[Opening Material for this exercise section]

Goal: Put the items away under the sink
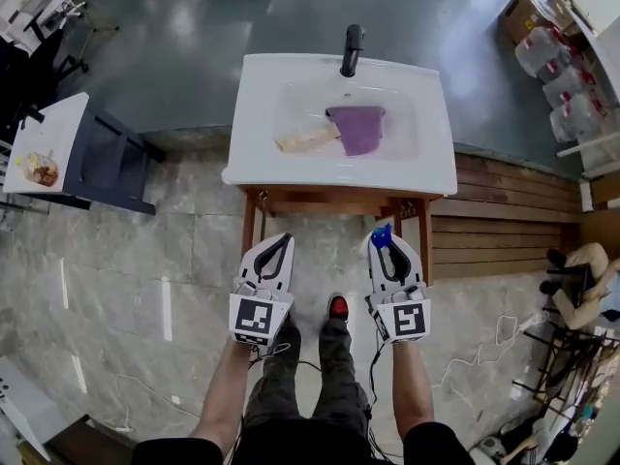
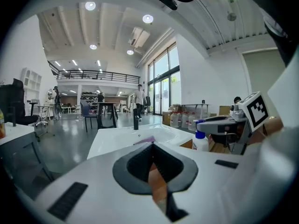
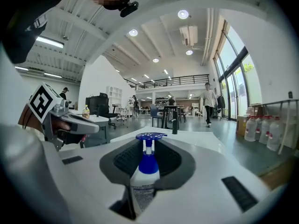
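Observation:
The white sink [image 1: 254, 124] with a black faucet [image 1: 352, 48] stands on a wooden stand [image 1: 329, 200] ahead of me. In its basin lie a purple cloth [image 1: 358, 129] and a beige item [image 1: 308, 139]. My right gripper [image 1: 384, 238] is shut on a white bottle with a blue pump top [image 3: 145, 171], held upright just in front of the stand's front rail. My left gripper [image 1: 281, 240] hovers beside it at the same height, its tips together and nothing between them. In the left gripper view the bottle [image 2: 201, 141] shows at the right, under the other gripper.
A dark blue cabinet with a white top [image 1: 107, 148] stands to the left of the sink. Wooden decking [image 1: 504, 221] runs along the right, with water jugs [image 1: 557, 76] behind it. Cables trail over the tiled floor by my feet [image 1: 337, 306].

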A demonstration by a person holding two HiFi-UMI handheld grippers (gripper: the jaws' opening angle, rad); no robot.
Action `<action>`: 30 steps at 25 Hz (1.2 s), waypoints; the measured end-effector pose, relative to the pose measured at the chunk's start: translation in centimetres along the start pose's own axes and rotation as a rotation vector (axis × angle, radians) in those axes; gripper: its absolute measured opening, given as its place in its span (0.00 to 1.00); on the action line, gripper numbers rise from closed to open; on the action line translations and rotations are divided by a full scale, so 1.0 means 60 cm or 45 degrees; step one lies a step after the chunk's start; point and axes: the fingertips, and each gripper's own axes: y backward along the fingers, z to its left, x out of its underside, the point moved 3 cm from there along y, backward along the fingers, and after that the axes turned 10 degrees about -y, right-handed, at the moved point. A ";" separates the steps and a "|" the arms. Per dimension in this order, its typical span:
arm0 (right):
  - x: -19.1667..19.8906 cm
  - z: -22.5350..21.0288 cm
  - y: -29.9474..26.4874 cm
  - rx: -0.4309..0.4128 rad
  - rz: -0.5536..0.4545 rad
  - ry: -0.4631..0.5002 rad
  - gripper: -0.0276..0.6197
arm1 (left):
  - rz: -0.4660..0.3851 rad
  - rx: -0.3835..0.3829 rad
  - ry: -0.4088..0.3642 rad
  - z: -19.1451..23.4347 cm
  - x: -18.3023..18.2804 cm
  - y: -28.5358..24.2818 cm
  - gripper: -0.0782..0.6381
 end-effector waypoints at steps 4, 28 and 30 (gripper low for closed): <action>0.056 -0.012 -0.027 -0.070 0.016 -0.024 0.19 | 0.025 -0.039 0.024 -0.008 0.051 -0.029 0.12; 0.415 0.003 -0.216 -0.363 0.018 -0.005 0.19 | 0.089 -0.202 -0.011 -0.015 0.404 -0.148 0.12; 0.432 0.010 -0.235 -0.393 0.008 0.001 0.19 | 0.088 -0.205 -0.028 -0.013 0.419 -0.155 0.12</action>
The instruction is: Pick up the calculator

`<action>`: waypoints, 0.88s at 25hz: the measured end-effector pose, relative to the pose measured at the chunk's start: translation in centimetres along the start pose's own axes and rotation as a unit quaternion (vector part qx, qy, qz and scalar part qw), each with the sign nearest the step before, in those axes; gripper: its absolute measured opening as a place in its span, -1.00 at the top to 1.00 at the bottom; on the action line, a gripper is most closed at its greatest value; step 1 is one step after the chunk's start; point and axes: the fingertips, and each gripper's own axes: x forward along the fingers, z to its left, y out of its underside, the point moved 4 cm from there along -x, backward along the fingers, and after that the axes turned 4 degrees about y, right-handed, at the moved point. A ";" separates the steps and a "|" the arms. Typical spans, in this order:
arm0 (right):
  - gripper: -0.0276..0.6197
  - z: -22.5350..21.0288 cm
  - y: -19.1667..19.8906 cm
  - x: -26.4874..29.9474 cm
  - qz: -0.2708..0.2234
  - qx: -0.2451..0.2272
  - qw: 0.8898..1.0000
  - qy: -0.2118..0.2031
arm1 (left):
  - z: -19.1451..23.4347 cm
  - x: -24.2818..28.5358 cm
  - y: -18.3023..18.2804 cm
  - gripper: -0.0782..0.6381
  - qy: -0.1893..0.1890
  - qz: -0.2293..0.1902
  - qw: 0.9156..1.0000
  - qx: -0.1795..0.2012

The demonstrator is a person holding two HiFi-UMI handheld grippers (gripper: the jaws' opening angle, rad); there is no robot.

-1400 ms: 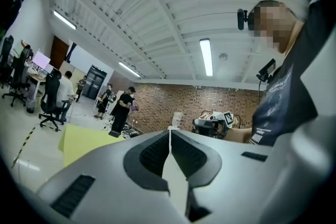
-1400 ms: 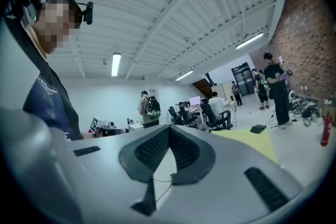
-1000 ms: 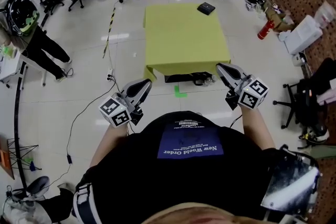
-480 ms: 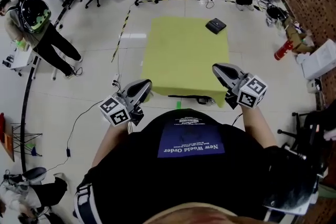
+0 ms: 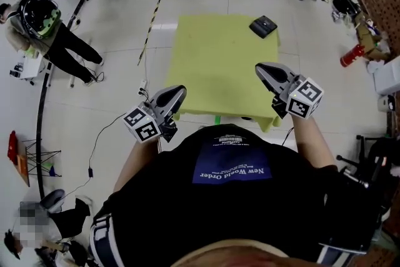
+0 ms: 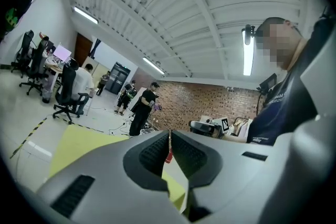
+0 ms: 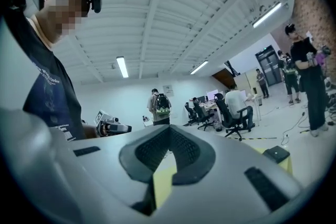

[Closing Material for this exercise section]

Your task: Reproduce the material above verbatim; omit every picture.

Worked solution:
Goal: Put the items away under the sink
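Observation:
The white sink [image 1: 254, 124] with a black faucet [image 1: 352, 48] stands on a wooden stand [image 1: 329, 200] ahead of me. In its basin lie a purple cloth [image 1: 358, 129] and a beige item [image 1: 308, 139]. My right gripper [image 1: 384, 238] is shut on a white bottle with a blue pump top [image 3: 145, 171], held upright just in front of the stand's front rail. My left gripper [image 1: 281, 240] hovers beside it at the same height, its tips together and nothing between them. In the left gripper view the bottle [image 2: 201, 141] shows at the right, under the other gripper.
A dark blue cabinet with a white top [image 1: 107, 148] stands to the left of the sink. Wooden decking [image 1: 504, 221] runs along the right, with water jugs [image 1: 557, 76] behind it. Cables trail over the tiled floor by my feet [image 1: 337, 306].
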
A demonstration by a person holding two HiFi-UMI handheld grippers (gripper: the jaws' opening angle, rad); no robot.
Action `<action>`: 30 steps at 25 Hz (1.2 s), waypoints; the measured end-effector pose, relative to the pose measured at the chunk's start: translation in centimetres along the start pose's own axes and rotation as a rotation vector (axis × angle, radians) in those axes; gripper: its absolute measured opening, given as its place in its span (0.00 to 1.00); on the action line, gripper numbers rise from closed to open; on the action line translations and rotations are divided by a full scale, so 1.0 means 60 cm or 45 degrees; step one lies a step after the chunk's start; point and axes: the fingertips, and each gripper's own axes: y backward along the fingers, z to its left, x out of its underside, the point moved 3 cm from there along y, backward along the fingers, and after that the axes turned 10 degrees about -y, right-handed, at the moved point. A ";" separates the steps and a "|" the arms. Per dimension in this order, its typical span:
arm0 (right):
  - x: -19.1667..19.8906 cm
  - z: -22.5350..21.0288 cm
  - y: -29.9474..26.4874 cm
  - rx: -0.4309..0.4128 rad
  - rz: -0.5536..0.4545 rad
  - ry: -0.4631..0.5002 rad
  - gripper: -0.0276..0.6197
arm1 (left):
  - rz: -0.4660..0.3851 rad
  - rx: -0.3835..0.3829 rad
  - ry: -0.4088..0.3642 rad
  - z: -19.1451..23.4347 cm
  - x: -18.3023..18.2804 cm
  - y: -28.5358..24.2818 cm
  - gripper: -0.0782..0.6381
 end-effector waypoints at steps 4, 28 and 30 (gripper low for closed): <action>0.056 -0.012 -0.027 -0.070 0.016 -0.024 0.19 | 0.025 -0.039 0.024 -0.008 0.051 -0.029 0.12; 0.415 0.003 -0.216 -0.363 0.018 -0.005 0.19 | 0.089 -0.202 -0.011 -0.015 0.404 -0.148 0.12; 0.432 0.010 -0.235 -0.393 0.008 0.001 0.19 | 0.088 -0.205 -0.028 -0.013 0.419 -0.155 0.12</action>
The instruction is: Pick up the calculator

`<action>`: waypoints, 0.88s at 25hz: the measured end-effector pose, relative to the pose measured at the chunk's start: translation in centimetres along the start pose's own axes and rotation as a unit quaternion (vector part qx, qy, qz and scalar part qw), each with the sign nearest the step before, in those axes; gripper: its absolute measured opening as a place in its span, -1.00 at the top to 1.00 at the bottom; on the action line, a gripper is most closed at its greatest value; step 1 is one step after the chunk's start; point and axes: the fingertips, and each gripper's own axes: x forward along the fingers, z to its left, y out of its underside, the point moved 4 cm from there along -x, backward along the fingers, and after that the axes turned 4 degrees about y, right-handed, at the moved point. A ";" separates the steps and a "|" the arms. Typical spans, in this order:
arm0 (right):
  - gripper: -0.0276..0.6197
  - z: -22.5350..21.0288 cm
  - y: -19.1667..19.8906 cm
  - x: -26.4874..29.9474 cm
  - qz: -0.2708..0.2234
  - qx: -0.2451..0.2272
  - qw: 0.8898..1.0000
  - qy: -0.2118..0.2031
arm1 (left):
  - z: -19.1451..23.4347 cm
  - x: -24.2818..28.5358 cm
  - y: -18.3023..18.2804 cm
  - gripper: -0.0782..0.6381
  - qy: -0.1893..0.1890
  - qz: -0.2293..0.1902
  - qw: 0.9156..1.0000
  - qx: -0.1795..0.2012

The demonstrator is a person holding two HiFi-UMI handheld grippers (gripper: the jaws' opening angle, rad); there is no robot.

-1400 ms: 
-1400 ms: 
-1000 ms: 
-480 ms: 
+0 ms: 
+0 ms: 
+0 ms: 

No more is needed for this exercise.